Scan the records below. Copy every line in which the word "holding" appears.
++++
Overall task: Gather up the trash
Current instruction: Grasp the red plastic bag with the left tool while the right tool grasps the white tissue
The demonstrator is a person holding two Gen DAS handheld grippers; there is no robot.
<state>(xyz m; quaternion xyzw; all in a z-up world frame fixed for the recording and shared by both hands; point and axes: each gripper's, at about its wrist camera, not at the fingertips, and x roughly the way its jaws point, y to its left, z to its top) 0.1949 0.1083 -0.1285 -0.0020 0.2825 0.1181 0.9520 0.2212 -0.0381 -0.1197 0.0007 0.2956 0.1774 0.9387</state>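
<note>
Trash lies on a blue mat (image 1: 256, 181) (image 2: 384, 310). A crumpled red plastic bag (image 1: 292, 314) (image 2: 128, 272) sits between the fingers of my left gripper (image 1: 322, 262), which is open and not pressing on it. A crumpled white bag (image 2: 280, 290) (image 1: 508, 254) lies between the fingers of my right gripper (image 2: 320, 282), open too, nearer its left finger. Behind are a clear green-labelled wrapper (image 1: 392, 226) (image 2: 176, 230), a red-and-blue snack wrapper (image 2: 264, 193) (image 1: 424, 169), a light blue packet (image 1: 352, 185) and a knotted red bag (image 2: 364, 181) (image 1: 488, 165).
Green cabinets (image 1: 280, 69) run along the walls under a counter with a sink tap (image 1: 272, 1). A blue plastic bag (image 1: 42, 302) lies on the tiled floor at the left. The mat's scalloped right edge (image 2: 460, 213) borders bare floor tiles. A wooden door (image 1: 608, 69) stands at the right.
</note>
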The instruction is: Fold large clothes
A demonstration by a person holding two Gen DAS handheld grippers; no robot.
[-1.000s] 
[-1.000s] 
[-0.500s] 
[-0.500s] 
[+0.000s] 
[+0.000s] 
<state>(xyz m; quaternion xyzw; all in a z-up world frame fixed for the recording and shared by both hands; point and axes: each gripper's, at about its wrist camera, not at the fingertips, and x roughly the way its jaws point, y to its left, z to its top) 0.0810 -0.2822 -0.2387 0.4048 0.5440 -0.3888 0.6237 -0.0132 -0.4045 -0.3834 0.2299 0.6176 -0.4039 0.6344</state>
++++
Task solution:
The demonstrator is a person holding two Gen DAS handheld grippers; there is no robot.
A demonstration by a person holding two Gen DAS handheld grippers; no robot.

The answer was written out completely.